Once you reach the line containing "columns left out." in the entries below, write out that line and each one after it down to the line containing "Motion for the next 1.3", exactly and with nothing added.

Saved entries

• • • • • • •

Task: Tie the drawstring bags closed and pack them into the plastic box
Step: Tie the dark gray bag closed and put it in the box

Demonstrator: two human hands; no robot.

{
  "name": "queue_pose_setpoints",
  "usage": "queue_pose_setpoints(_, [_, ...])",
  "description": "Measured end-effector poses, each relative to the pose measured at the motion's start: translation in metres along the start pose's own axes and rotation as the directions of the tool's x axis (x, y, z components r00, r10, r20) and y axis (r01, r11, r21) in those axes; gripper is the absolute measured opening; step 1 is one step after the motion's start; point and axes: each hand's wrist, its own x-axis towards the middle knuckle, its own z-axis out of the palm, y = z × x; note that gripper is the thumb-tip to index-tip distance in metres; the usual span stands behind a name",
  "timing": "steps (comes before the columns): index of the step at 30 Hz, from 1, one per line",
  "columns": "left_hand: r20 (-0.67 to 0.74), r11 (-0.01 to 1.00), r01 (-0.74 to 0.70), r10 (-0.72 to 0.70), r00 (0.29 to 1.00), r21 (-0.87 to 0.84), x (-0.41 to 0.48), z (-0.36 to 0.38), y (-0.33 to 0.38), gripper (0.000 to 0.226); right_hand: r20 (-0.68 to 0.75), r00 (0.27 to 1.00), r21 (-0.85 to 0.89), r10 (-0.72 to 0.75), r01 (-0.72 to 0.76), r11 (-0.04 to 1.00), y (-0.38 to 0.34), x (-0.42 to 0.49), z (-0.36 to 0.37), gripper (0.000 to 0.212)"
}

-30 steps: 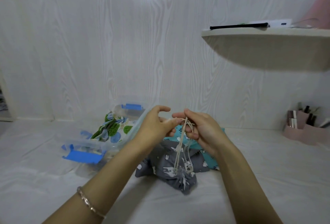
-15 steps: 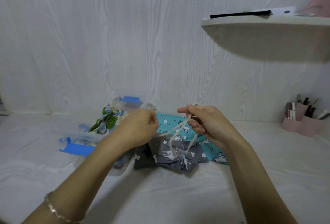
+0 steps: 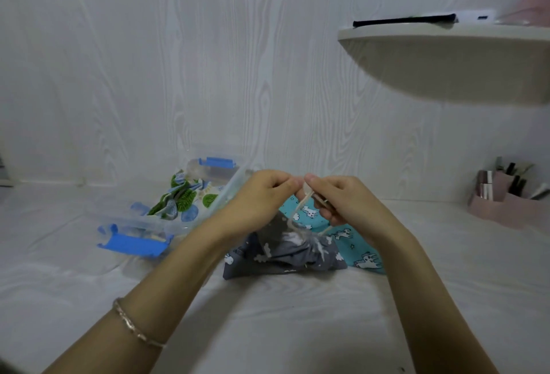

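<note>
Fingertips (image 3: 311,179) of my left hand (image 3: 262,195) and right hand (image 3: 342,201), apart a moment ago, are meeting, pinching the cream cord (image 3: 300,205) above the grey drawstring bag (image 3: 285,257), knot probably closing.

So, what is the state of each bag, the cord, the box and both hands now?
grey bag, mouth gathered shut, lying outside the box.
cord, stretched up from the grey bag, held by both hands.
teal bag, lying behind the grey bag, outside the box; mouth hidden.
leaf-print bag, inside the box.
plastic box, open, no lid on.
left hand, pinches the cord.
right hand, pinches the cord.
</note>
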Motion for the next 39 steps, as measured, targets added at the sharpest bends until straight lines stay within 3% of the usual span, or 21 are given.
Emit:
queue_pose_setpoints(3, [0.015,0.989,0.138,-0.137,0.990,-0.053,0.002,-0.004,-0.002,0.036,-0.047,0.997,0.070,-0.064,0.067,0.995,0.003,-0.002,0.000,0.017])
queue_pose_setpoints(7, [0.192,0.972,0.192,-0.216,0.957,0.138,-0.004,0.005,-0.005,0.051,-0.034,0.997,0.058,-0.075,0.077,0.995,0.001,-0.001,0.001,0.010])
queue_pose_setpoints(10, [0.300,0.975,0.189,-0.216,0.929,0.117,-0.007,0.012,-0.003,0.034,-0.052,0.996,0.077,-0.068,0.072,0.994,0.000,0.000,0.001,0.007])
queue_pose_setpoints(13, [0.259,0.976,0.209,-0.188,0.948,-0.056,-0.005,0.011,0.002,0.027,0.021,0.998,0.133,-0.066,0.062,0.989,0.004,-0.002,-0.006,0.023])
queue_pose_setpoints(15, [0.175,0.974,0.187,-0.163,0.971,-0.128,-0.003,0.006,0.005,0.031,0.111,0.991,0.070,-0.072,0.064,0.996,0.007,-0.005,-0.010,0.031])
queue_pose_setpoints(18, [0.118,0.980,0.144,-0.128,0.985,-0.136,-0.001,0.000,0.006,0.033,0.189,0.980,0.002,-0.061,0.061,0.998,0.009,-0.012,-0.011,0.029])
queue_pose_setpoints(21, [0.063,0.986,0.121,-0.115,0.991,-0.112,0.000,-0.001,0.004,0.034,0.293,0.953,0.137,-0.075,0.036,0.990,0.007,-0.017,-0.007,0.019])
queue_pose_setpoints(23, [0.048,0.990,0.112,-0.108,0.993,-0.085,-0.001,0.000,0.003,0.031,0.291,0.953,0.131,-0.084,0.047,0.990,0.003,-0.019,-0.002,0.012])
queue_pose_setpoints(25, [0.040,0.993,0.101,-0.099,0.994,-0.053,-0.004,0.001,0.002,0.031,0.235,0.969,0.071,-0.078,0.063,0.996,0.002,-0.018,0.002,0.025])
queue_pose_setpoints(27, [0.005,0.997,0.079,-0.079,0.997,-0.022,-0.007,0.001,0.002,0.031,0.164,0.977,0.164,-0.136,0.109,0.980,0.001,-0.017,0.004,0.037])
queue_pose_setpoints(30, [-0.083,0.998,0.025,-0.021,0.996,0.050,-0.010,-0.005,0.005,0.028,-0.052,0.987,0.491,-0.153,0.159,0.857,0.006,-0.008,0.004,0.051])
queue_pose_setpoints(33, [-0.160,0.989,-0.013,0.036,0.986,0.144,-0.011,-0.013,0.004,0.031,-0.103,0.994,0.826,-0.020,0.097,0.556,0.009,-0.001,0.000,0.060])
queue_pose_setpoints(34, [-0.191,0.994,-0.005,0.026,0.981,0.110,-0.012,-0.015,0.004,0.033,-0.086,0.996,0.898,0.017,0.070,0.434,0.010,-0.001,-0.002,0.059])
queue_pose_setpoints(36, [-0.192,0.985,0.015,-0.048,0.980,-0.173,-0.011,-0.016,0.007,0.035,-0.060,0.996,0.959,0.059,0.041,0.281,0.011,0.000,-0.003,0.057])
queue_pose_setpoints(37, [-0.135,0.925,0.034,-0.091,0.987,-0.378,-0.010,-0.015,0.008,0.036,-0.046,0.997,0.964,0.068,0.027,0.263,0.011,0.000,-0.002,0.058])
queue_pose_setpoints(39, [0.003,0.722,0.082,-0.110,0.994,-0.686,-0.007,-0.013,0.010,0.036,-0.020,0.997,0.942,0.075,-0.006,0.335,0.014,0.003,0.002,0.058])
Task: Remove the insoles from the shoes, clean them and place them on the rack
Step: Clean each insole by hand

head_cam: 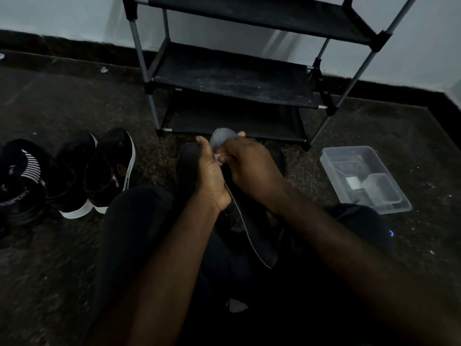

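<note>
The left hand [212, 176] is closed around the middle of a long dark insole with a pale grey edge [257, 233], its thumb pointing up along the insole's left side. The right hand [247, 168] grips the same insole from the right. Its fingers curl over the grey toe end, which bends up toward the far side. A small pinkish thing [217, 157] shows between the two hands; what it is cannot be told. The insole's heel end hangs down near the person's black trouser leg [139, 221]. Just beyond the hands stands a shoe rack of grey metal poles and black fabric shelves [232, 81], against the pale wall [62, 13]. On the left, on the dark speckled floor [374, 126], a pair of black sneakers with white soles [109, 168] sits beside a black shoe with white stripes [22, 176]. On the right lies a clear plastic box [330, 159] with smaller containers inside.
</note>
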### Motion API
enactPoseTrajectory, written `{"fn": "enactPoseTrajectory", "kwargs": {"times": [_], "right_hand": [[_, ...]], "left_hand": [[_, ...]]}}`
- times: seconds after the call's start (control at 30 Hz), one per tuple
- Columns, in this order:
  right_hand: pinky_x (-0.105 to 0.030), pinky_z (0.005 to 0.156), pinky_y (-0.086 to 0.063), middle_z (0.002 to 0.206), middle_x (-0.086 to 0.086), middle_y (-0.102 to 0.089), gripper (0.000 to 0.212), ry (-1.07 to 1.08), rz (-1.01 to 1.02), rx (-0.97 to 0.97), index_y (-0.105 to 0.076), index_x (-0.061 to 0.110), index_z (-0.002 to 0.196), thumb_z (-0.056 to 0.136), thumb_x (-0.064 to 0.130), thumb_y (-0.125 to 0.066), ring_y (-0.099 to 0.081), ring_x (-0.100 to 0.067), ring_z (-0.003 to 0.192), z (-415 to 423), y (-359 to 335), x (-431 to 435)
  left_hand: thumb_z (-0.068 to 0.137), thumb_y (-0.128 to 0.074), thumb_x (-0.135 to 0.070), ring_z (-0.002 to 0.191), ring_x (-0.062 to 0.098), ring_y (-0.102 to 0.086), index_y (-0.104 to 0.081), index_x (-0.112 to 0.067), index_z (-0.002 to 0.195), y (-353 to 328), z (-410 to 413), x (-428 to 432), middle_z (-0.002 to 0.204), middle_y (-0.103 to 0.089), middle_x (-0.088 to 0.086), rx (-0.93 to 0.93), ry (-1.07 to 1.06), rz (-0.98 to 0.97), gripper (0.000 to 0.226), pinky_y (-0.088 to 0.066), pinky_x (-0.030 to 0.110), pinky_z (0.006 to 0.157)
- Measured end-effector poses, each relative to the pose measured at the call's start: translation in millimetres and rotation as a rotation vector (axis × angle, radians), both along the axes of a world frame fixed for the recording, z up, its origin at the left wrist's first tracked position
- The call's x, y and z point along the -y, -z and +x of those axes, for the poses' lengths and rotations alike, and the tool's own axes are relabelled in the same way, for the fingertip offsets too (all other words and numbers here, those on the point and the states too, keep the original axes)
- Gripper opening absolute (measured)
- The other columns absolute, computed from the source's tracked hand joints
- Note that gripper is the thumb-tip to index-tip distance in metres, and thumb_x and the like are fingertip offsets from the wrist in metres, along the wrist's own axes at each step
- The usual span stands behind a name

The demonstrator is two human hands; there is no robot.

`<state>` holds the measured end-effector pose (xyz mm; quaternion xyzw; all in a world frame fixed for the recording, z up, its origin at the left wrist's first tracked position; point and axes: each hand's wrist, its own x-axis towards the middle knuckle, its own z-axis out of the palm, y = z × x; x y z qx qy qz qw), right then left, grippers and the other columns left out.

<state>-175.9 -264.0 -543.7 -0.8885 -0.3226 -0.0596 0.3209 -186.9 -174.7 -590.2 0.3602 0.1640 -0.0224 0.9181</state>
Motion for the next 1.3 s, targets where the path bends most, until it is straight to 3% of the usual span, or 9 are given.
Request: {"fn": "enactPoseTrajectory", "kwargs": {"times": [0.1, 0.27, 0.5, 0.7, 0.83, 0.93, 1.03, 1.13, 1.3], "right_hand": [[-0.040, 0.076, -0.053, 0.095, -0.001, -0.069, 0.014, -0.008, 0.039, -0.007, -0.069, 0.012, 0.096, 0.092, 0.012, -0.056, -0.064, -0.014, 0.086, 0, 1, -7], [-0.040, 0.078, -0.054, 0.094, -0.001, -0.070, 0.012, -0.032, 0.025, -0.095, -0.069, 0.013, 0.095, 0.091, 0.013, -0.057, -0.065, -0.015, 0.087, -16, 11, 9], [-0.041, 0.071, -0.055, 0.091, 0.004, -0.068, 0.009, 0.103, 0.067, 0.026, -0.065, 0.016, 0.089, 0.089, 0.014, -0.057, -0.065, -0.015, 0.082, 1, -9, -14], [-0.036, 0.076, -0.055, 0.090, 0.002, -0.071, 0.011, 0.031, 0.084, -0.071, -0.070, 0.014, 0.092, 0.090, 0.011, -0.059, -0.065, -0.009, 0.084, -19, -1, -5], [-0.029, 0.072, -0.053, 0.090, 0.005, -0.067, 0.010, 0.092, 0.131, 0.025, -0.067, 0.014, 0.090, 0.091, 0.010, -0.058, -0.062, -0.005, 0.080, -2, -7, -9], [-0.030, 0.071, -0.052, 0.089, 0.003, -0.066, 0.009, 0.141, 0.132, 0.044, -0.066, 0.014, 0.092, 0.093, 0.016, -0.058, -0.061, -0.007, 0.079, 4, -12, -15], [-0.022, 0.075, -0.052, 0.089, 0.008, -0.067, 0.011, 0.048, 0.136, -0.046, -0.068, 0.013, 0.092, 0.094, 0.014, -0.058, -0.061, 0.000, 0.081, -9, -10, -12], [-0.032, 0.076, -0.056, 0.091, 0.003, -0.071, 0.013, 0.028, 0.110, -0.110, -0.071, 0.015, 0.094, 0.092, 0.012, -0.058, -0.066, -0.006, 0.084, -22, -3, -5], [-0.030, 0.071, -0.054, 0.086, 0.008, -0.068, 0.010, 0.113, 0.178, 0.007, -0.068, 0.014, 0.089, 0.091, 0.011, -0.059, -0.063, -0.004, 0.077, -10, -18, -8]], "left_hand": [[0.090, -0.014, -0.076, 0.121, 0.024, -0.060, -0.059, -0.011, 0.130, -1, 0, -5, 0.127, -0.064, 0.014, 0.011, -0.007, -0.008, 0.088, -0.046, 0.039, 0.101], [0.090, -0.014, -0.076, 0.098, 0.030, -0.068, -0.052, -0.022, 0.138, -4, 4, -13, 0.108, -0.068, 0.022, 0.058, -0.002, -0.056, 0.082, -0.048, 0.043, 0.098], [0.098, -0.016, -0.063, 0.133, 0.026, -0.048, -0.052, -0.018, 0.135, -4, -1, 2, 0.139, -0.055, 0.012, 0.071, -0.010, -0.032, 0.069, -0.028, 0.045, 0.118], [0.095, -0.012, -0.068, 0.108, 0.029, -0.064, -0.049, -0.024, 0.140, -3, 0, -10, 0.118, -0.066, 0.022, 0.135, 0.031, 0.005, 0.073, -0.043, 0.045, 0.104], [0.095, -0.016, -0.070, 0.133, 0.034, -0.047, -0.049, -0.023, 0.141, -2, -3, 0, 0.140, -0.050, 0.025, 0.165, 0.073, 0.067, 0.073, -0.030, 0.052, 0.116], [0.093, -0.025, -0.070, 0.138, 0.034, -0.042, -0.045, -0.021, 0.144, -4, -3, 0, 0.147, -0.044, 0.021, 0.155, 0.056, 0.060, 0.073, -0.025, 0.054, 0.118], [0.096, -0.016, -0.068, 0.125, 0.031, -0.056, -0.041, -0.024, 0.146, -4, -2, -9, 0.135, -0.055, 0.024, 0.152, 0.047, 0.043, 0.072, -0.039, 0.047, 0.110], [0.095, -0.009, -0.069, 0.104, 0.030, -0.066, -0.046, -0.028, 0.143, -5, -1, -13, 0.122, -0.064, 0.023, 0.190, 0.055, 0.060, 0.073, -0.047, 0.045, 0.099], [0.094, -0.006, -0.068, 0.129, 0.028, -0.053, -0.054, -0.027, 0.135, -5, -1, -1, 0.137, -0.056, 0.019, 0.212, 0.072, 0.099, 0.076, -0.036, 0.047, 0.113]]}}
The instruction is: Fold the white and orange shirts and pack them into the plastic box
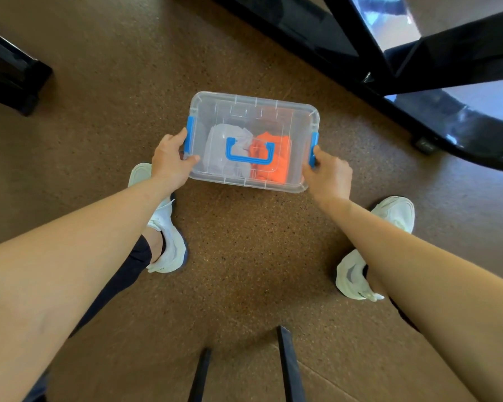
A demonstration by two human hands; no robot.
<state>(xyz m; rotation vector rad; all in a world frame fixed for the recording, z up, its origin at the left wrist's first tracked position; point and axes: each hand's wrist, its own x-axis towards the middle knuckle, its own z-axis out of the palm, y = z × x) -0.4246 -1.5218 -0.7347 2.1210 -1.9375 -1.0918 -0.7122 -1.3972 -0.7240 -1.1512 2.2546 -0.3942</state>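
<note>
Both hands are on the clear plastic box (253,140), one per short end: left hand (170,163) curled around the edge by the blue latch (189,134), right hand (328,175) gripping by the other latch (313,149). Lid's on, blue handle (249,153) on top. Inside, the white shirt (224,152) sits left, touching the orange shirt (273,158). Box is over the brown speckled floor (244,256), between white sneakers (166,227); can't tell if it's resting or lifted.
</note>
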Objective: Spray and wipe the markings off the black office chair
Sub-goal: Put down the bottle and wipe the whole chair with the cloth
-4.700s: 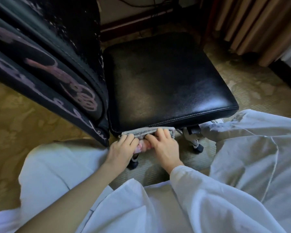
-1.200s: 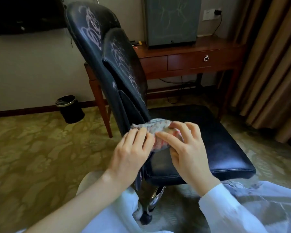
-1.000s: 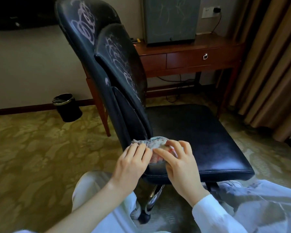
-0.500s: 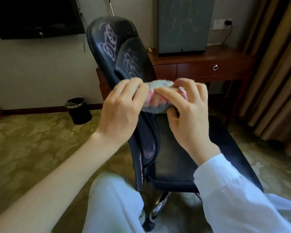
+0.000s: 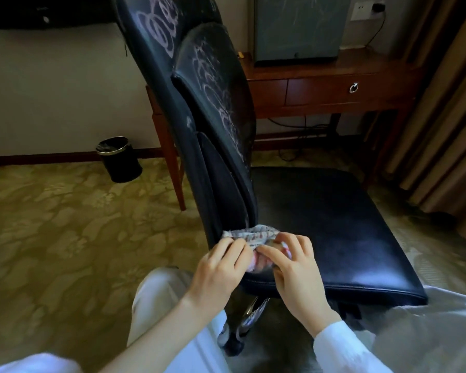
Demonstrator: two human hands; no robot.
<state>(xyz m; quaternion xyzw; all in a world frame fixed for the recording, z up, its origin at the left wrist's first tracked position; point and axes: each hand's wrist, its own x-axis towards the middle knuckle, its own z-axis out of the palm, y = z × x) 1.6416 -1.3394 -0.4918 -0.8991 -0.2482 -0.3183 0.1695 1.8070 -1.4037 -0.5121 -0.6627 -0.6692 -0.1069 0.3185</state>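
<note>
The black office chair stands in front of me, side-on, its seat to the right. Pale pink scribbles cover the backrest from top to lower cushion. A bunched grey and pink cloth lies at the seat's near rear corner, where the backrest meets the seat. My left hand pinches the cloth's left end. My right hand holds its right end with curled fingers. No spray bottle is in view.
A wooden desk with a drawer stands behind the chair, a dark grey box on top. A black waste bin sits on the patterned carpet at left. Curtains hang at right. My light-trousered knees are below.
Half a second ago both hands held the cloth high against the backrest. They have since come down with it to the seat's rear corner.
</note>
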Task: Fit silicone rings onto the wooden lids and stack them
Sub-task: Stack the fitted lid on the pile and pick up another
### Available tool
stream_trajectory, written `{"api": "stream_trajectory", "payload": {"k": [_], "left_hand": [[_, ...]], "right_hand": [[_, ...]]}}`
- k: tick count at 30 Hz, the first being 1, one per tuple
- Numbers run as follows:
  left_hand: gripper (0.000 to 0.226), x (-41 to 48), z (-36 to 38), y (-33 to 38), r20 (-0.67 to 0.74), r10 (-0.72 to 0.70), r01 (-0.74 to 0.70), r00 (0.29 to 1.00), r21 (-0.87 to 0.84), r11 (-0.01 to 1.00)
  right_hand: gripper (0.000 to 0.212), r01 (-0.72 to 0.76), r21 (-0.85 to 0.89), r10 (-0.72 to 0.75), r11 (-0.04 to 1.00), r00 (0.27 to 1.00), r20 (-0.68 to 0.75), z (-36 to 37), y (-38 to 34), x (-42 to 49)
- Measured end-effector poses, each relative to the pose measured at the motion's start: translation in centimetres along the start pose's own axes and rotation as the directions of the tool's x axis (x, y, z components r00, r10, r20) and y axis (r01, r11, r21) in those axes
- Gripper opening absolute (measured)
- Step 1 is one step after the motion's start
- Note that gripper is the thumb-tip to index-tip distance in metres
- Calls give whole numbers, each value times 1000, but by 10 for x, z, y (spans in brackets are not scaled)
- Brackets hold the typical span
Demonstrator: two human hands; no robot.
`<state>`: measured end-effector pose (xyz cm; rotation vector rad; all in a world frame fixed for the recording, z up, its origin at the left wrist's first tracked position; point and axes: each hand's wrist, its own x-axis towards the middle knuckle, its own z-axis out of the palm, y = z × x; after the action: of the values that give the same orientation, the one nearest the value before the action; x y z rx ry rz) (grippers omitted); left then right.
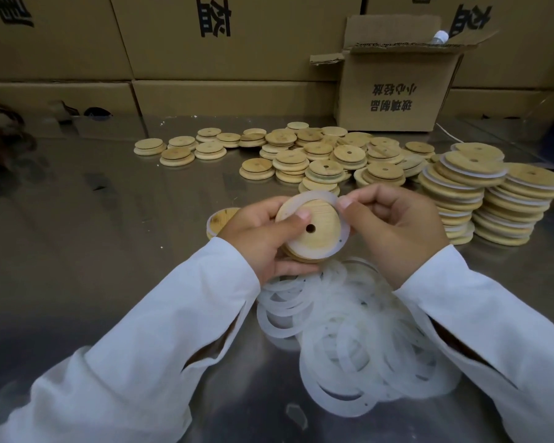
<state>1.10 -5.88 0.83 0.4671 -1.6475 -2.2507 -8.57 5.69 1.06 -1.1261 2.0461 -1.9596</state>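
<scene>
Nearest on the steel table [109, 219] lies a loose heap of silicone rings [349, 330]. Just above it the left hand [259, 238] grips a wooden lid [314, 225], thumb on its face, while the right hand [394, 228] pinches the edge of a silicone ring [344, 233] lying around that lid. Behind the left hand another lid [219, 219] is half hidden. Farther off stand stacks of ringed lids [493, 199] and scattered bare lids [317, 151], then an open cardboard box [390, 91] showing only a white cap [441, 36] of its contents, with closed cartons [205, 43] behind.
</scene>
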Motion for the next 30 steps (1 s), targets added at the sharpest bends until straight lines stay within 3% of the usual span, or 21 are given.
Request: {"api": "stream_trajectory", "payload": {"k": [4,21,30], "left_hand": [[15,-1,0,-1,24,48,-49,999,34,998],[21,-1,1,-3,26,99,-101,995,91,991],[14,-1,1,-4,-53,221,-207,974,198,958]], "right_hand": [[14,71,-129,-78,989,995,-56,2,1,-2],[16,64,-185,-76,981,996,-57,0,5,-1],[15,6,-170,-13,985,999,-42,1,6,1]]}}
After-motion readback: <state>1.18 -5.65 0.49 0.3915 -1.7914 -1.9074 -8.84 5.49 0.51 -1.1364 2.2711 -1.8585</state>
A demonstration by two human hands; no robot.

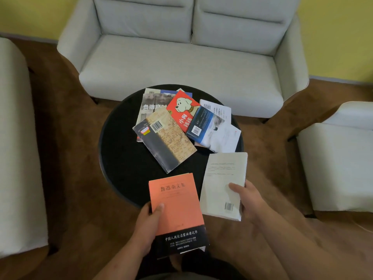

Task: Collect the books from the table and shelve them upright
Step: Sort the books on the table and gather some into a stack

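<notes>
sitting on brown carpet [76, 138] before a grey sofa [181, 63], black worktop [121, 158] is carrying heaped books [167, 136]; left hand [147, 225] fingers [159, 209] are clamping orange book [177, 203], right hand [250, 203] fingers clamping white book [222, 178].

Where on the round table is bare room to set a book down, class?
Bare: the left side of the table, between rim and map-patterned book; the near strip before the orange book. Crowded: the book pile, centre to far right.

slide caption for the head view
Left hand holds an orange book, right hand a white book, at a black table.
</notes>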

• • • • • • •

### Task output
`<state>` holds the measured end-effector pose (xyz mm; quaternion xyzw; all in a world frame fixed for the recording, z up, its origin at the left wrist's first tracked position; point and axes: each hand's wrist, its own x-axis towards the middle knuckle, its own z-axis out of the palm, y = z × x; x y z qx qy qz qw), right then left, grippers and the other columns left out.

<state>-175.9 -264.0 -543.7 -0.8885 -0.3226 -0.0596 0.3209 -186.9 -174.7 -590.2 0.3602 0.1640 -0.0224 0.9181</state>
Motion for the next 1.3 s, targets where the path bends most, until it is straight to 3% of the usual span, or 9 are given.

This finishes the output for the exercise.